## Work required
Look below for lines that hold the string "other" and copy each one.
______
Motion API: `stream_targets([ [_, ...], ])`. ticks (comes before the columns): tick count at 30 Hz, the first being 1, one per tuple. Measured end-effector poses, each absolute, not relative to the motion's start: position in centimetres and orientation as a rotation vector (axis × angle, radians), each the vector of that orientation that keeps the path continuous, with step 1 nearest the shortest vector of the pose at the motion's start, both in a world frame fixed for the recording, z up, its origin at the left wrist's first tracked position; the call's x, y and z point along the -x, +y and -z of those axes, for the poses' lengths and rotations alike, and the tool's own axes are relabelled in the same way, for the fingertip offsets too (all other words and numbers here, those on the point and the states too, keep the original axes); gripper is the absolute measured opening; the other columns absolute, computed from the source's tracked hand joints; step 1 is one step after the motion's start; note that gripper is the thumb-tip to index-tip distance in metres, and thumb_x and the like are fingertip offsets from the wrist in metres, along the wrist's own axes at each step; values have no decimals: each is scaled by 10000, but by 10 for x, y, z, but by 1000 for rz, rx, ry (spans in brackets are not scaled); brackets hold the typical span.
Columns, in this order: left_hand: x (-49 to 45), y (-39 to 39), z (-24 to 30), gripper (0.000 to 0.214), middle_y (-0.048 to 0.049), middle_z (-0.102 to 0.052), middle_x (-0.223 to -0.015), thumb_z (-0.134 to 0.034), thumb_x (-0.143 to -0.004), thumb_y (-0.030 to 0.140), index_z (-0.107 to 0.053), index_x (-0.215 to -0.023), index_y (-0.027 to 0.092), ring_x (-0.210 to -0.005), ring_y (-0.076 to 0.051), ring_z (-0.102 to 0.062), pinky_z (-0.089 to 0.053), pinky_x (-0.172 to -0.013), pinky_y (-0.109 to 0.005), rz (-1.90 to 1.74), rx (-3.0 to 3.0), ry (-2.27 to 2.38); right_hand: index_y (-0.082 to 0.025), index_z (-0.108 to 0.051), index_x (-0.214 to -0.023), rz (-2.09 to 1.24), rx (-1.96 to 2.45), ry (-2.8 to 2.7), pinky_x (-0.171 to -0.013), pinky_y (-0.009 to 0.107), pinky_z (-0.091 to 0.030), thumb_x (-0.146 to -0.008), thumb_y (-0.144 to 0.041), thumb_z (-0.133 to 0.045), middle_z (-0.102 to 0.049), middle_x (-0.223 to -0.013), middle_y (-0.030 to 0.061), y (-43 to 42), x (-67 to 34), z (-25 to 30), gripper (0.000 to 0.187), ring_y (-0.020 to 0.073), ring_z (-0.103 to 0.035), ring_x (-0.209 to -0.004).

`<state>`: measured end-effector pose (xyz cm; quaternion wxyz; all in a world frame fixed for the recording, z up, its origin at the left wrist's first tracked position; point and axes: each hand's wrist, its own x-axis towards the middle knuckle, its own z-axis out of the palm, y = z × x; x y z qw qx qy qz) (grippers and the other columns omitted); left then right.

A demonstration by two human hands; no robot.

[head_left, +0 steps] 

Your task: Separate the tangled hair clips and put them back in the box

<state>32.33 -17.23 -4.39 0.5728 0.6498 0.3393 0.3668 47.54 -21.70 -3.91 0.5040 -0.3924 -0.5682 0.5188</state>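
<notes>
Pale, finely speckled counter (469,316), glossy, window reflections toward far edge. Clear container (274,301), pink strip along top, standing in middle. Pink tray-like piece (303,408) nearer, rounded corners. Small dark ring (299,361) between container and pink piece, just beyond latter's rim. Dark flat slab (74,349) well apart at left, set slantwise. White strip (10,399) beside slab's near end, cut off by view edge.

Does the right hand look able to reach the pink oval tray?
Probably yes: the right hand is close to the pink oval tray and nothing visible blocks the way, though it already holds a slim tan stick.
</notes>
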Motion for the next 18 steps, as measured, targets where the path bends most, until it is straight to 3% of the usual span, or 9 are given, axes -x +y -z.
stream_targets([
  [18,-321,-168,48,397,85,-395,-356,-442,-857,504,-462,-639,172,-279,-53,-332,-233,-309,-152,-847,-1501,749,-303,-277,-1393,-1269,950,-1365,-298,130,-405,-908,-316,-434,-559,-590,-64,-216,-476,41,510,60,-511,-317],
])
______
## Result below
Motion API: `stream_targets([ [_, ...], ])`. ticks (comes before the columns): tick count at 30 Hz, the first being 1, one per tuple. Measured end-effector poses, each absolute, not relative to the motion's start: position in centimetres and orientation as a rotation vector (axis × angle, radians), each the vector of that orientation that keeps the path continuous, with step 1 nearest the shortest vector of the pose at the motion's start, both in a world frame fixed for the recording, z up, its origin at the left wrist's first tracked position; the call's x, y and z point along the -x, +y and -z of those axes, for the poses' lengths and rotations alike, and the tool's own axes are relabelled in the same way, for the fingertip offsets too (all other words and numbers here, those on the point and the states too, keep the original axes); gripper is the absolute measured opening; the other columns absolute, computed from the source's tracked hand joints; step 1 is one step after the motion's start; note that gripper is the thumb-tip to index-tip distance in metres, and thumb_x and the like are fingertip offsets from the wrist in metres, along the wrist's own axes at each step; values have no decimals: each is scaled by 10000, but by 10 for x, y, z, but by 1000 for rz, rx, ry (spans in brackets are not scaled); brackets hold the typical span.
`<state>`: measured end-effector pose (xyz cm; quaternion wxyz; all in a world frame fixed for the recording, z up, its origin at the left wrist's first tracked position; point and axes: each hand's wrist, its own x-axis towards the middle knuckle, its own z-axis out of the palm, y = z × x; x y z qw qx qy qz) (grippers and the other columns omitted); left then right.

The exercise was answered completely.